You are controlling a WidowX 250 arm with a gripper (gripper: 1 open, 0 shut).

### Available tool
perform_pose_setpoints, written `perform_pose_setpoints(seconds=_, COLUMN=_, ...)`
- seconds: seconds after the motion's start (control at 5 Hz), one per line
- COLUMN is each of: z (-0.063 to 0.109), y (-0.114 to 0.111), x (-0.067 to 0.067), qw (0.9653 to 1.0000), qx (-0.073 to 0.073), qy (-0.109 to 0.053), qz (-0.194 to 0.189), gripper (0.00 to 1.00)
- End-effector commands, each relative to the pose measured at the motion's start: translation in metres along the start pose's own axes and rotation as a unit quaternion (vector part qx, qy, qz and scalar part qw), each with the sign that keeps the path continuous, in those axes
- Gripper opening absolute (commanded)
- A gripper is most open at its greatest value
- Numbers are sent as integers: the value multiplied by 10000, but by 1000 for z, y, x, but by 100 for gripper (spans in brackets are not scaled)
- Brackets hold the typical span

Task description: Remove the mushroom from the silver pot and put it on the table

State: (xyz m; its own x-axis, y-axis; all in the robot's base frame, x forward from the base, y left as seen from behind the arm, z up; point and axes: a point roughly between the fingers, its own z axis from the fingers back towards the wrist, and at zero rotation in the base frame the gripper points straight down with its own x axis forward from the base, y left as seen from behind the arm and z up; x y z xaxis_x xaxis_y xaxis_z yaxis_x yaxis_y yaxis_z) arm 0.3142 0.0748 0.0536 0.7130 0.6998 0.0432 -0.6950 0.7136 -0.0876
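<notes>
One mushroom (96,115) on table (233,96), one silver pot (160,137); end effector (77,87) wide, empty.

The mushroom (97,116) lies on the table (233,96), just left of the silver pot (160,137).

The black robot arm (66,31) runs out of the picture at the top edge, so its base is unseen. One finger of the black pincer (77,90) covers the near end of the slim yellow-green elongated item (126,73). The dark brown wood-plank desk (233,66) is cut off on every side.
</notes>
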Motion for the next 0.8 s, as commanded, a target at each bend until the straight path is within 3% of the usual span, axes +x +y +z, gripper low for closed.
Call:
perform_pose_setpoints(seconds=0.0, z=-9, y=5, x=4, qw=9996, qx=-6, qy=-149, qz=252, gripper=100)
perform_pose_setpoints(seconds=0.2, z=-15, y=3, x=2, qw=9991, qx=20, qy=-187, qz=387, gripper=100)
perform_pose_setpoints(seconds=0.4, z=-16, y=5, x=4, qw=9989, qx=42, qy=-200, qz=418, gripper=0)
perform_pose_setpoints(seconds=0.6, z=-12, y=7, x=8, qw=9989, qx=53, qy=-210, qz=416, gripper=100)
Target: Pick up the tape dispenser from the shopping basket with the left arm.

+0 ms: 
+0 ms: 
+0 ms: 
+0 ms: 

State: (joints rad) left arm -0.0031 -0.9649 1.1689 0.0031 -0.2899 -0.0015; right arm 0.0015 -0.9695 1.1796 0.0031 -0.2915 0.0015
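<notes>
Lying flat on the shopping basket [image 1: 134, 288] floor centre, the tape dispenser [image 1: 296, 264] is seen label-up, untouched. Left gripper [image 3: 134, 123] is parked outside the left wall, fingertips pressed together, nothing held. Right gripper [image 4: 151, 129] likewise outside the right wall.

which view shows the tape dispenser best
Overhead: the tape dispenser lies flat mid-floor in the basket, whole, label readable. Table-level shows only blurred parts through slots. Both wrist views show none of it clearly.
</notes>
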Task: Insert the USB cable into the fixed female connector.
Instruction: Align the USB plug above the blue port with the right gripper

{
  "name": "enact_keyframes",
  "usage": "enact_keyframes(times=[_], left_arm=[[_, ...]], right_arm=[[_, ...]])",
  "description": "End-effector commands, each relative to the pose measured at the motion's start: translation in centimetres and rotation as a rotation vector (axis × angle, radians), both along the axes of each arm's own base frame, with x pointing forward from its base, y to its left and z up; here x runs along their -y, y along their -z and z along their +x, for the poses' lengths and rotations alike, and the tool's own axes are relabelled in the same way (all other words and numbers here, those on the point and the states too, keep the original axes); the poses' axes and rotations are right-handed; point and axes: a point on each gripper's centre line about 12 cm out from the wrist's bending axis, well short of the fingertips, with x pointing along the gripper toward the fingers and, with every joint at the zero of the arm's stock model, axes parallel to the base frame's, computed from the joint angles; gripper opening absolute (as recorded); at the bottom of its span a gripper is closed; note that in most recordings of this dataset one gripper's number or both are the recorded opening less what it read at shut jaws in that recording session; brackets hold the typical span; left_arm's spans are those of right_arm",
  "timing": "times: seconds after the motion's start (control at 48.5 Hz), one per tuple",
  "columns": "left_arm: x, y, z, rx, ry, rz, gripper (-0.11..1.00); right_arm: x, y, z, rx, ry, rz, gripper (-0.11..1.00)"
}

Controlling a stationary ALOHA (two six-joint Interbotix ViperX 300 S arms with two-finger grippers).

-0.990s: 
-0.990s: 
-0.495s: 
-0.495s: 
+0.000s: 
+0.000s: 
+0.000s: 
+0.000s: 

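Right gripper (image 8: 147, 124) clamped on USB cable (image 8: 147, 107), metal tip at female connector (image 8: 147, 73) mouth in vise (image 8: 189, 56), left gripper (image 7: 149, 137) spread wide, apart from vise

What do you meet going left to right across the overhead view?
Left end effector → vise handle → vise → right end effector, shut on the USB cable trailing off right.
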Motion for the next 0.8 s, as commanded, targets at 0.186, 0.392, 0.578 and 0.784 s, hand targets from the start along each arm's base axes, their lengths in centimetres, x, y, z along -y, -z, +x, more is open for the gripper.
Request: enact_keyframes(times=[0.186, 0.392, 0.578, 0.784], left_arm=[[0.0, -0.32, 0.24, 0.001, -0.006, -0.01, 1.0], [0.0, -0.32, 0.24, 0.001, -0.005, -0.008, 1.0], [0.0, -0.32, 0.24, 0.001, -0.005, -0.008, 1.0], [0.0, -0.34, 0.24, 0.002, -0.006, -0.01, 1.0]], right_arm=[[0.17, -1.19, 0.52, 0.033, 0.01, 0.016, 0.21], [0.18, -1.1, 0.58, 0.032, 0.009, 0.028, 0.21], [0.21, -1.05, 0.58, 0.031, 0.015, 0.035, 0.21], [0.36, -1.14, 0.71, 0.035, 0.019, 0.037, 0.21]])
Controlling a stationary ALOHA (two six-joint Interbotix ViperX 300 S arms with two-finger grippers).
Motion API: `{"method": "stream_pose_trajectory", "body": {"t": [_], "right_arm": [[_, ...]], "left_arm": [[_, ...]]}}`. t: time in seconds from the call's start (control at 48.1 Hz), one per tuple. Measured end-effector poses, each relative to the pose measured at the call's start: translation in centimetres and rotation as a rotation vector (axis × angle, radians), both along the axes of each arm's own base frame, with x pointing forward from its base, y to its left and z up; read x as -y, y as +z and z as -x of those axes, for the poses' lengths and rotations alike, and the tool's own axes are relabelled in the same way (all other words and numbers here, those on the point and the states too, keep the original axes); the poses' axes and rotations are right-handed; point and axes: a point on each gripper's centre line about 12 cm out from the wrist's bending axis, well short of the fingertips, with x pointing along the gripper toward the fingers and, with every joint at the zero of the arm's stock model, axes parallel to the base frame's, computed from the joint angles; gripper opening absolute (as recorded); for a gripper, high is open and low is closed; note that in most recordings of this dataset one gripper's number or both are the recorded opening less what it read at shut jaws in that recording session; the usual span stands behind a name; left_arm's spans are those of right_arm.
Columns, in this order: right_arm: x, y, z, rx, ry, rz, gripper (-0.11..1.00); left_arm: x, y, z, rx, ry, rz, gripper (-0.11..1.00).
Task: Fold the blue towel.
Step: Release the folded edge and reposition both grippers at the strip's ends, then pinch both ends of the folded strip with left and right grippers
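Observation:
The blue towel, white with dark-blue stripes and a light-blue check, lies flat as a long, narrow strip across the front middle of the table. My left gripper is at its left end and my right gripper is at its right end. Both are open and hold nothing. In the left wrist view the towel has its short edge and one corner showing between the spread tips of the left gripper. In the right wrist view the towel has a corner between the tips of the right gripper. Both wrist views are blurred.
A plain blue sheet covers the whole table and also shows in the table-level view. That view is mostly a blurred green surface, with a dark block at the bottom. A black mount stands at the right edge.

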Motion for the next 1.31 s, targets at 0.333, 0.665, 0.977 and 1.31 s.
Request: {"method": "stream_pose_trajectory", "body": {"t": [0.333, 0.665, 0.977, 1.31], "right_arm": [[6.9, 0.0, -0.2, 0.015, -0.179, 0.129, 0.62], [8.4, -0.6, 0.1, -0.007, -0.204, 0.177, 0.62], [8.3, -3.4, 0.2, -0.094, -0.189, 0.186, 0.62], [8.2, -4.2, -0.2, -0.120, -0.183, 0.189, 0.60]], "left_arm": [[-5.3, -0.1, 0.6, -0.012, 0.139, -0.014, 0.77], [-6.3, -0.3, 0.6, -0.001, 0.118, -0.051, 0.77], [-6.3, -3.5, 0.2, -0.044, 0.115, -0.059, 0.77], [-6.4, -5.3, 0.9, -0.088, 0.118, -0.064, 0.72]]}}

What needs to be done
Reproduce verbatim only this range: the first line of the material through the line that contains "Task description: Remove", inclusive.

Result of the task
You are controlling a WidowX 250 arm with a gripper (gripper: 1 open, 0 shut).

### Available tool
perform_pose_setpoints, written `perform_pose_setpoints(seconds=_, COLUMN=_, ...)`
- seconds: seconds after the motion's start (control at 5 Hz), one per line
- COLUMN is each of: z (-0.063 to 0.109), y (-0.114 to 0.111), x (-0.067 to 0.067), qw (0.9653 to 1.0000), qx (-0.073 to 0.073), qy (-0.109 to 0.053), qz (-0.194 to 0.189), gripper (0.00 to 1.00)
- End-effector commands, each relative to the pose measured at the motion's start: translation in metres along the start pose's own axes and rotation as a unit quaternion (vector part qx, qy, qz and scalar part qw), each with the sign that keeps the path continuous, in those axes
- Gripper opening absolute (commanded)
- A gripper is most open at its greatest value
- Numbers are sent as integers: the value multiplied by 10000, but by 1000 for z, y, x, but by 100 for gripper (spans in brackets are not scaled)
- Brackets hold the typical span

Task description: Remove the mushroom from the silver pot and put it on the table

An answer has been given, and the exercise is complete.